Andy Burnham criticises ‘bankruptcy’ of Labour approach to campaigning | Labour

Andy Burnham has reignited hostilities with Keir Starmer’s Labor leadership by criticizing what he described as the “bankruptcy” of the party’s campaign approach, a week after the party lost the previously safe seat of Gorton and Denton.
The Greater Manchester mayor and former MP, seen as a rival to Starmer, said Labor’s campaigning style prevented it from connecting with non-Labour voters and other progressive parties, recalling clipboard-holding canvassers going door to door with records of previous Labor supporters.
“What I want to say today is that it is absolutely time to have a serious conversation about our political system and its pervasive culture, especially in the wake of the Gorton and Denton by-election,” Burnham said in a speech at the British Library in London that reignited speculation that she had not given up on replacing Starmer. he said.
“It revealed the full depth of the gulf between people and Westminster politics. I don’t think anyone could seriously object to that statement.”
Burnham was speaking a week after he lost his once-safe seat in Labor’s Manchester constituency after Starmer and his allies blocked him from becoming the party’s candidate.
Labor deputy leader and Burnham ally Lucy Powell said she would win the contest won by Greens candidate Hannah Spencer. Labor came third and Reform UK came second.

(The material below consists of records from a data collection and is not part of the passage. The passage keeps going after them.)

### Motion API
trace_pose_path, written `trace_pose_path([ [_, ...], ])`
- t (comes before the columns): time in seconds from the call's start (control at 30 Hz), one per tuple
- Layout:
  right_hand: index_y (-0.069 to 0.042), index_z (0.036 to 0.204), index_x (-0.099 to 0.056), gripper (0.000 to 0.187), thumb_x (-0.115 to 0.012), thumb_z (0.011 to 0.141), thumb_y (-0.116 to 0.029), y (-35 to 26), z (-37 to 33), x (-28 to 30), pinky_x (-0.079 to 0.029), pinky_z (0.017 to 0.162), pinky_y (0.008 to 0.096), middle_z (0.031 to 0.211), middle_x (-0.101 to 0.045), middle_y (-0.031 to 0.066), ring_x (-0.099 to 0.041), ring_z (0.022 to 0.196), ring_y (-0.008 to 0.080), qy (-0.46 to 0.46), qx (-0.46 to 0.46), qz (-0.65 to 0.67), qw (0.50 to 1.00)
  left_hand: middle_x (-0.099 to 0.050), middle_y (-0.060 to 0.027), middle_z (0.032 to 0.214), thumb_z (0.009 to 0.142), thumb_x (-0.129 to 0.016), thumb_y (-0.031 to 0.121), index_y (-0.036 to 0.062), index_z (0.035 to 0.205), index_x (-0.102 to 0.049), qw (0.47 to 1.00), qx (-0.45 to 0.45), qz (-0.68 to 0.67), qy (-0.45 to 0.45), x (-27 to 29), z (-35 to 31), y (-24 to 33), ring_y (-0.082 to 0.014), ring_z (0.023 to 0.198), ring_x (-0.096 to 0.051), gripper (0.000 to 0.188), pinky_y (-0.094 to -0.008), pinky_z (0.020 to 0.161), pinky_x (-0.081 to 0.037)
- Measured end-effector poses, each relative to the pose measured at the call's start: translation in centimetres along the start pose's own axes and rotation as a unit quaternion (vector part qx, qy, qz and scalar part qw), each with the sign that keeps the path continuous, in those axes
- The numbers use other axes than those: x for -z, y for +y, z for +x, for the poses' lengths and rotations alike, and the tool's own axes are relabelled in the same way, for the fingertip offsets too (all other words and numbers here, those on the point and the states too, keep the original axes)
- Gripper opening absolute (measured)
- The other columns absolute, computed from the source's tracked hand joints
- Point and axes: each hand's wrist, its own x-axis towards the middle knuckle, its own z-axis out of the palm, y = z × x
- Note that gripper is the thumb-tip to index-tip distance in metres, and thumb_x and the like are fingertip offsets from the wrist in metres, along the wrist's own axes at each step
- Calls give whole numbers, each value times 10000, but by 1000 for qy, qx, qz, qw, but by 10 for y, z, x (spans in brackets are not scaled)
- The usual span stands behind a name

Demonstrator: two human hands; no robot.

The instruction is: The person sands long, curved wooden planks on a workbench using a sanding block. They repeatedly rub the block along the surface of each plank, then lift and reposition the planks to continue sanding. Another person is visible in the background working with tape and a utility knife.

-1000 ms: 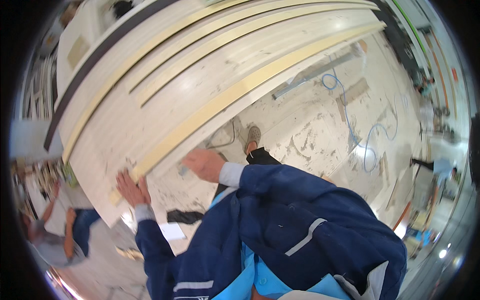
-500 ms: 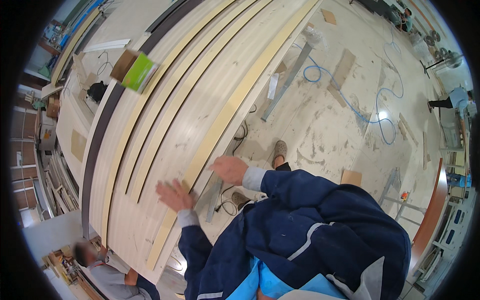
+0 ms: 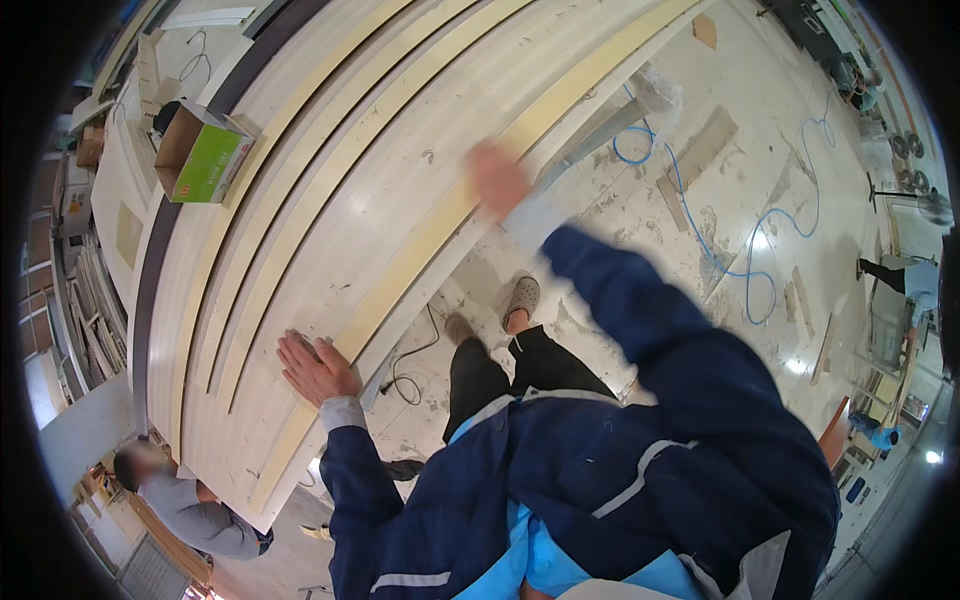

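Note:
A long pale yellow strip runs along the near edge of a light wood-grain board. My left hand lies over this strip toward its lower end, fingers stretched out and apart. Farther up the same strip is my right hand, smeared by motion; its fingers cannot be made out, nor whether it touches the strip. Several more narrow yellow strips lie on the board beyond, roughly parallel to the first.
An open green and brown cardboard box sits at the board's far side by a dark strip. A co-worker in grey is at the lower-left end. Blue hose and a black cable lie on the floor.
My right hand has moved up and away along the near strip. My left hand has shifted slightly left and steadied, still spread. The view has turned and moved, too.

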Motion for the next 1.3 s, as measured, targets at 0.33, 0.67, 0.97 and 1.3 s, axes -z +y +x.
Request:
trace_pose_path([
  [0.33, -75, 1096, -632, 256, -511, 870, -83, 122, 8, -1, -495, 866, 431, 1010, -612, 160, -602, 982, 334, 89, -53, 139, 985, -377, -199, 1500, 953, -435, 340, 31, 1465, -343, 999, -10, -4, 51, -13, 1, -20, -351, 1406, -324, 605, -505, 1159, -186],
  [0.67, -43, 1084, -619, 253, -488, 884, -126, 40, -32, 25, -507, 860, 408, 1024, -642, 167, -620, 991, 316, -206, 104, 244, 942, -386, -210, 1489, 963, -445, 301, 9, 1444, -380, 997, -40, 20, 59, -17, 6, -20, -365, 1393, -336, 566, -481, 1148, -224],
  [0.97, -87, 1142, -642, 289, -512, 887, -125, 395, 70, 75, -492, 785, 464, 922, -613, 173, -596, 887, 357, 104, -176, -43, 978, -270, -129, 1574, 985, -373, 402, 119, 1508, -316, 993, 90, 83, 1, -23, 8, -18, -292, 1458, -237, 598, -523, 1164, -140],
  [1.3, -29, 1098, -619, 312, -537, 802, -83, 175, -28, 43, -499, 865, 408, 1006, -642, 153, -615, 968, 331, -153, 182, 290, 927, -270, -237, 1541, 968, -300, 639, 42, 1502, -281, 933, 267, 233, -68, -48, 2, -27, -378, 1430, -250, 800, -501, 1156, -198],
])
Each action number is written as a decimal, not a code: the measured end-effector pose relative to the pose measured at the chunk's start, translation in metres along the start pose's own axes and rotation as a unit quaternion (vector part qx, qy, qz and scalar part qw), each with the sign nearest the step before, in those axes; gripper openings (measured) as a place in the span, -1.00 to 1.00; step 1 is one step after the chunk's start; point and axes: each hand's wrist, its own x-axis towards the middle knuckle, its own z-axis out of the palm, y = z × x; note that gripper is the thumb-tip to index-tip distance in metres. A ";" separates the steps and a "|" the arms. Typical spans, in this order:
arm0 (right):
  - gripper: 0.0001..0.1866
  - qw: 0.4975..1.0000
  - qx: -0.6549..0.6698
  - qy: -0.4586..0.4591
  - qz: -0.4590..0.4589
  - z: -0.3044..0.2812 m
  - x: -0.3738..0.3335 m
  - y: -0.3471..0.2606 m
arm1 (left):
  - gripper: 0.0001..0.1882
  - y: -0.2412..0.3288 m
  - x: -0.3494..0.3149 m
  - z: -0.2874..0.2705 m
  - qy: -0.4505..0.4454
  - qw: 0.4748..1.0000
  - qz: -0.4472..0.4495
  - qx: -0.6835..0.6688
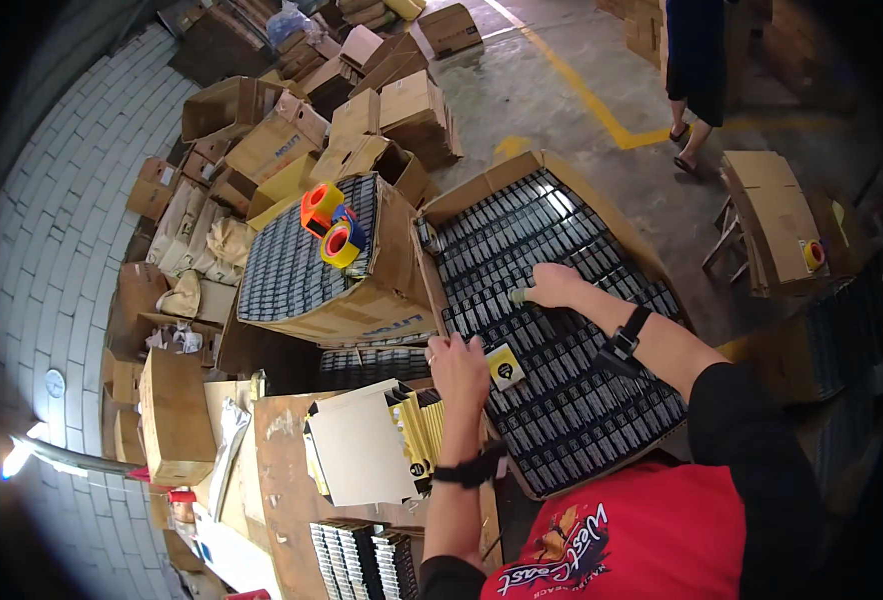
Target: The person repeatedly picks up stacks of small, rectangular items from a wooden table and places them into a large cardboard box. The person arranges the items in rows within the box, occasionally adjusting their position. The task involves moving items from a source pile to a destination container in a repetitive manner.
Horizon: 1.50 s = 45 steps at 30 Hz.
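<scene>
My left hand (459, 372) is closed over the near left edge of a large open carton (610, 205), its fingers curled. A small yellow, white and black card (505, 367) sticks out at its right side and seems held by it; the exact grip is hidden. Over the middle of the carton, my right hand (559, 286) pinches a small pale greenish piece (519, 295), too small to name. Beneath both hands, rows of small dark packs with clear fronts (587, 385) fill the carton.
A second full carton (362, 310) stands to the left, with tape rolls (340, 243) on top. Yellow cards (424, 425) and a white board (357, 445) lie on the wooden table (287, 490). Cardboard boxes (272, 140) pile up behind. Another person (695, 70) stands far right.
</scene>
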 end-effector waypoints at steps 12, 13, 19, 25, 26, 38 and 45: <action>-0.32 0.999 0.027 -0.015 -0.014 0.003 0.000 0.003 | -0.61 0.041 0.038 0.027 -0.074 0.977 -0.152 0.127; -0.34 0.999 0.032 -0.015 -0.020 0.004 0.001 0.004 | -0.58 0.035 0.046 0.030 -0.040 0.977 -0.192 0.086; -0.44 0.993 0.096 0.057 -0.046 -0.011 -0.014 -0.005 | -0.52 0.007 0.038 0.054 0.138 0.957 -0.152 -0.202; -0.53 0.912 0.206 0.279 -0.218 -0.026 -0.036 -0.038 | -0.58 0.028 0.019 -0.013 0.274 0.790 -0.056 -0.546; -0.55 0.895 0.192 0.317 -0.248 -0.027 -0.046 -0.053 | -0.59 0.025 0.011 -0.031 0.297 0.776 -0.050 -0.555; -0.44 0.879 0.089 -0.224 -0.412 0.186 -0.227 -0.245 | -0.75 -0.214 -0.346 -0.061 0.447 0.730 -0.433 -0.283; -0.63 0.765 0.004 -0.489 -0.419 0.421 -0.306 -0.241 | -0.76 -0.255 -0.551 -0.018 0.385 0.484 -0.650 -0.441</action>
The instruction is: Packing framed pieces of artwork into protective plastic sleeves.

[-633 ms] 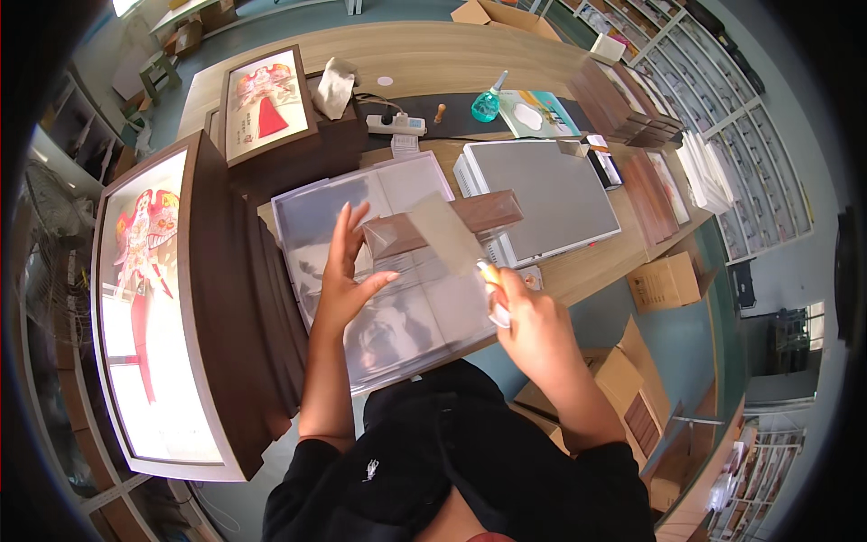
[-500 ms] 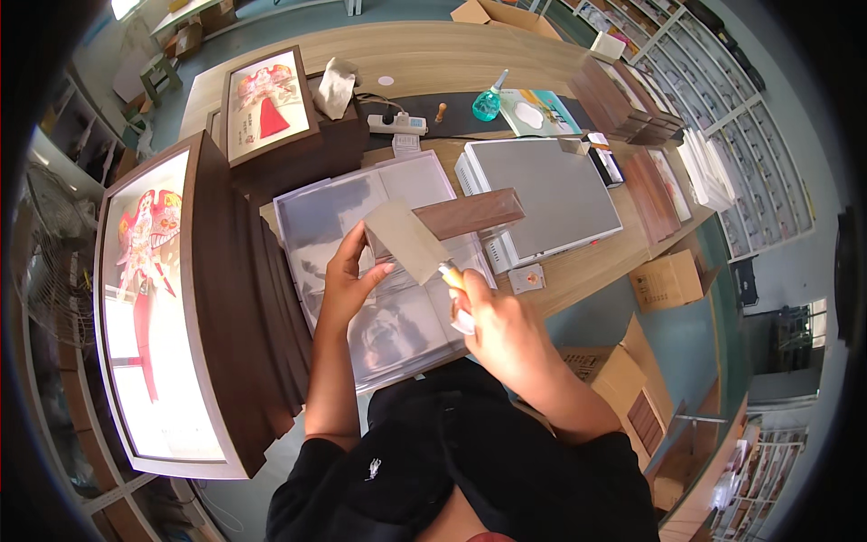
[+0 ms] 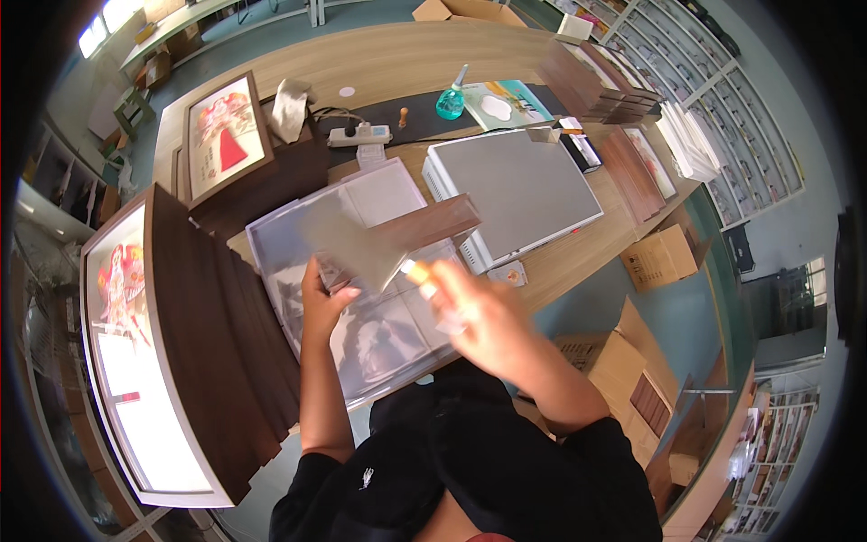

Burnham described the poll by More in Common, which found the majority of people think the cost of living crisis will never end, as a “code red for Westminster politics”.
“This is becoming extremely dangerous and change is sorely needed in our political system and culture,” he added.
The mayor answered a series of questions after a speech at an event organized by the Center for Cities, but remained silent after think tank president Andrew Carter said a question about allegations of so-called “family voting” irregularities did not comply with the “rules” of the event.
In her speech, Burnham launched a devastating attack on her colleagues in the UK government, claiming Westminster and Whitehall no longer appear to want to “share growth” with regions such as the north of England.
He also made the audience laugh when he said he wanted to make Manchester the UK’s “leading green city”, adding: “Some might say there has been a step in that direction recently.”
Burnham said he wanted to use the speech to set out in detail for the first time his vision of what he described as “Manchesterism”; it is a form of government associated with the former MP’s apparent attitude towards the Labor leadership but which he describes as “the opposite of Westminsterism”.
But he also predicted disillusionment with Whitehall and railed against what he described as “the system’s resistance to liberating us further”.
“After 10 years of devolution, they’re still pushing us away as if they have all the answers, and they’re still holding on and refusing to hand over,” he told the audience.
“I’m getting to the point where I refuse to spend any more of my time making the case. It suggests they don’t actually want growth everywhere. They just want to hold on to things here. We need Whitehall reform but we also need Westminster reform.”